Driving on the Stairs

I remember I loved (pretend) driving while sitting on the stairs at home. And right beside me was my passenger, my father.

Glass of Milk with a Straw Please

As a kid, my mom would give me a glass of milk before I go to bed. And with every glass of milk there would be a straw. I always thought if I blew bubbles in my milk I would get more; I thought I was such smart cookie by doing that! One evening (I was 5 at the time) my mom forgot to put a straw in my glass and I questioned her why there was no straw. Her response was, "because you're a big girl now". As a naive 5 year old, I bought into her forgetfulness and drank my milk thinking I was all grown up. But really, she just forgot and found a good excuse - which I believed.

Purple Onion

In foreign places I am more adventurous by trying new foods and drinks. When I arrived in Seoul for vacation, the first thing on my agenda was to go straight to the convenient store to try something new. My eyes spotted the drinks section with a small purple drink, the bottle had a picture that looked like it was a purple onion. It didn't taste like an onion but rather sweet potato! It was the most delicious drink I have ever had! After that first encounter, I was unable to find it at other convenient stores because it would always be sold out. Whenever I hear 'Korea', I always remember that first sweet potato drink and its sweet delicious taste.

Hoods down, Socks on

On a trip to Boston, my friend wanted to buy a pillow for the bus ride back. (taking the hotel's pillow was not an option) Someone had told us the convenient store was just around the corner, so the 3 of us (all females) went off on a trek to find it without our jackets.
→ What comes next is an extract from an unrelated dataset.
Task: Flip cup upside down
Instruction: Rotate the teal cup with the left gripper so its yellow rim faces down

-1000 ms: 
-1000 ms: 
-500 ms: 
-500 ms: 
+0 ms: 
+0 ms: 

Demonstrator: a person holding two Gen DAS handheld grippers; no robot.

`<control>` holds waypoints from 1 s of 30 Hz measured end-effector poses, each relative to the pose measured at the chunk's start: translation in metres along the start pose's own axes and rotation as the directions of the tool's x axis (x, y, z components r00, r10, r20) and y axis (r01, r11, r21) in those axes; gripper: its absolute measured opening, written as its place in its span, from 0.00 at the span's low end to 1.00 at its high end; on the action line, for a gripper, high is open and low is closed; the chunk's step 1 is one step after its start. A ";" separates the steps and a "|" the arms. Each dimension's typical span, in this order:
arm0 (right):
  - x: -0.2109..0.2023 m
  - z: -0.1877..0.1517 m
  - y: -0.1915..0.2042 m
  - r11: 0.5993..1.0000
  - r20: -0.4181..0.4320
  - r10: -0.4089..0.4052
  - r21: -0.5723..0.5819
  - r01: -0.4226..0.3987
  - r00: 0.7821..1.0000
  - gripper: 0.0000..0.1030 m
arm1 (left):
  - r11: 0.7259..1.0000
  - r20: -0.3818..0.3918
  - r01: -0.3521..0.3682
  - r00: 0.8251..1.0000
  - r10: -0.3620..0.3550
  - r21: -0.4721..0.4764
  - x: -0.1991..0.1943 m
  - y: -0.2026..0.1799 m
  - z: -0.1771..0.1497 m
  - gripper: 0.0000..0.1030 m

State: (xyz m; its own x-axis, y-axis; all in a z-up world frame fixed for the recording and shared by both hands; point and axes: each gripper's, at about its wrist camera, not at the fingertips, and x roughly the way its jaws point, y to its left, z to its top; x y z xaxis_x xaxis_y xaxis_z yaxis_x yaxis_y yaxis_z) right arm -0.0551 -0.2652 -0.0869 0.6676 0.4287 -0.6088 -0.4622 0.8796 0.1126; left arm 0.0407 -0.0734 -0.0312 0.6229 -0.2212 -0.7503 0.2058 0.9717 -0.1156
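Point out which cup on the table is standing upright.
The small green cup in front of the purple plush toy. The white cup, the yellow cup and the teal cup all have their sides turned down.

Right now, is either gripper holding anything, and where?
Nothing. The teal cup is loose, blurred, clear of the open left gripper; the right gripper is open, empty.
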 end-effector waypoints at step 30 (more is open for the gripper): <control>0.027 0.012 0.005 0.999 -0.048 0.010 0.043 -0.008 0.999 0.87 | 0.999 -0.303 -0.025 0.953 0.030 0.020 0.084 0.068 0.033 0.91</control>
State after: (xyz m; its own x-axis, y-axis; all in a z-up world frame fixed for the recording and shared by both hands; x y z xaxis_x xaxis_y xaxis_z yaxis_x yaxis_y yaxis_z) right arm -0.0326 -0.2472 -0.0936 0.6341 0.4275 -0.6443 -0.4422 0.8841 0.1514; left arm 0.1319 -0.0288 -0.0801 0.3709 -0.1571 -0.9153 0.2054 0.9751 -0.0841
We started walking down the street and started feeling chilly, so we put on our hoods from our sweaters. However, I was not so smart and decided to not wear socks in shoes because I thought we could make a quick run for it and back without being cold or noticed. Needless to say we walked for 15 minutes and had not found the store before asking someone on the street. A friend approached a lady in her 40s for direction. Before my friend could finish "excuse me", the woman stuck out her palms facing upward, said "sorry, no money" and walked away. We were left speechless and still lost, perhaps it was our ghetto attire.

Roommate Survival

My dad had to use my bathroom as I started to unpack my groceries after coming back to res life from reading week. A few seconds later, I hear "WHAT IS THIS?". Somehow my roommate had gotten feces splattered under the toilet seat AND seat cover. The seat cover?? HOW? I disgustingly cleaned it up since she wasn't going to be home for another week. Worst housemate experience ever!